Perhaps one of the most intriguing aspects of “The Children of Rosenthal” is that it is a futuristic story set in the relatively distant past. That makes it a fascinating artistic commentary on the speed with which our world now changes. The vertigo of taking a glimpse into the future by looking into the past is both bracing and entertaining thanks to the intelligence and humor that the troika of creators brings to the show.

All of them play joyfully with the cliches of opera, creating a work that parodies and parries with the operatic tradition but is strong enough to stand on its own. Sorokin and Desyatnikov supply several sublime quotes from Tchaikovsky’s “Eugene Onegin,” creating an amusing confusion of character, art, history and reality. Nekrosius provides a signal almost immediately that he has no intention of taking the rituals of opera seriously: During the opening minutes he has a prompter’s box race and spin across the stage as though it has been cut loose of its moorings and the prompter inside it has gone berzerk.

The relentless, eccentric activity that Nekrosius creates on stage primarily with the chorus and the corps de ballet, but also with the principals, vividly brings to life the chaos of a world being turned upside down. In one scene, a mock lyrical tryst of Tchaikovsky and his nanny that echoes “Eugene Onegin,” he even has a group of delinquent children run out on stage to overturn the table the nanny has just set. As in his prodigious dramatic productions, Nekrosius almost always has three or four layers of action occurring on stage at any one time. It makes for a feast of impressions.
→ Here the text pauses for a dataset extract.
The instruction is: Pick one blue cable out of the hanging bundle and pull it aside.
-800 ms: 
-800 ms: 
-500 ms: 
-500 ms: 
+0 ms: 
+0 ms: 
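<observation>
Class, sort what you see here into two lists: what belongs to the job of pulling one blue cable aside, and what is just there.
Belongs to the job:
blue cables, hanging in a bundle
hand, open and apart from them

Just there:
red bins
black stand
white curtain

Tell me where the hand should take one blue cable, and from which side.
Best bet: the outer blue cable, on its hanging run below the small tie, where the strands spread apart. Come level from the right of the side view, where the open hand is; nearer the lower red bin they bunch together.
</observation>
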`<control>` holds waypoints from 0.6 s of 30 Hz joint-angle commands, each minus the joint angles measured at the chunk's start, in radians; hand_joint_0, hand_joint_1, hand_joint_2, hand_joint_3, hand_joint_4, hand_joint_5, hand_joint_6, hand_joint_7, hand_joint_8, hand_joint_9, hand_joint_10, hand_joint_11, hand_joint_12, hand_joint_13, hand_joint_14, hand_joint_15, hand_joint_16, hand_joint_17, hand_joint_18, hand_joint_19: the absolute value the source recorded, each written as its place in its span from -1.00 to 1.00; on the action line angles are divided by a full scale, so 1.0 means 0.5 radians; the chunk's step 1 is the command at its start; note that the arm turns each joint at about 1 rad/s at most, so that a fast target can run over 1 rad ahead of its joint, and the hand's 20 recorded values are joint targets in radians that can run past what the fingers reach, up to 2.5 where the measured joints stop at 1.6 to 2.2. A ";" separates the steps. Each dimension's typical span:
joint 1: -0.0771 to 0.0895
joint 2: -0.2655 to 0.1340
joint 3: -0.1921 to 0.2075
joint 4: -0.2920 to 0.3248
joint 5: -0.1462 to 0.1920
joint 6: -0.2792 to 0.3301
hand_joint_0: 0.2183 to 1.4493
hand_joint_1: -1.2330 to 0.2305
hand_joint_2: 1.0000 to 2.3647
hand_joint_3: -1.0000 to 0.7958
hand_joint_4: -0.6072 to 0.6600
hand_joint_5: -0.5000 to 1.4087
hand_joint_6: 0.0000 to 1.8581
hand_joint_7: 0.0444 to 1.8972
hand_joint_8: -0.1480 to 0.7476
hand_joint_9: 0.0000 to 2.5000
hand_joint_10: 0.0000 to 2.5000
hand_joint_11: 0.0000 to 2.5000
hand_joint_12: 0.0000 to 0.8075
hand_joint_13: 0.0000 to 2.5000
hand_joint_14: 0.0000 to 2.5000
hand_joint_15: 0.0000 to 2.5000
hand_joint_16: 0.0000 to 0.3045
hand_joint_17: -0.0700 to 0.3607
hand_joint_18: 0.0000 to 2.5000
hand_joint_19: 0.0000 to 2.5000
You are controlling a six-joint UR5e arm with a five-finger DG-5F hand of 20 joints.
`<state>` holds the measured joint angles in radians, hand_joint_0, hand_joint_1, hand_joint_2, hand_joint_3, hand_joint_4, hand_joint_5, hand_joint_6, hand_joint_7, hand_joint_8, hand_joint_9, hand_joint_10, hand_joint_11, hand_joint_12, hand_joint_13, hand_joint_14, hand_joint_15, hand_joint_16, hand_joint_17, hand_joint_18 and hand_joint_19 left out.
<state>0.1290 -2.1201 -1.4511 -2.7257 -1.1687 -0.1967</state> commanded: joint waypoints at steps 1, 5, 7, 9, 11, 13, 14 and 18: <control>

The cast at the Bolshoi eagerly takes to Nekrosius’ physical jokes and skits, so unusual in opera where the singing is expected to overshadow everything else. I thought the entire corps de ballet and Maxim Paster’s sad-sack Tchaikovsky were especially good, although by saying so I do a disservice to many lively performers. In short, “The Children of Rosenthal” deserves every bit of attention it gets – because it is a marvelous piece of theater with music.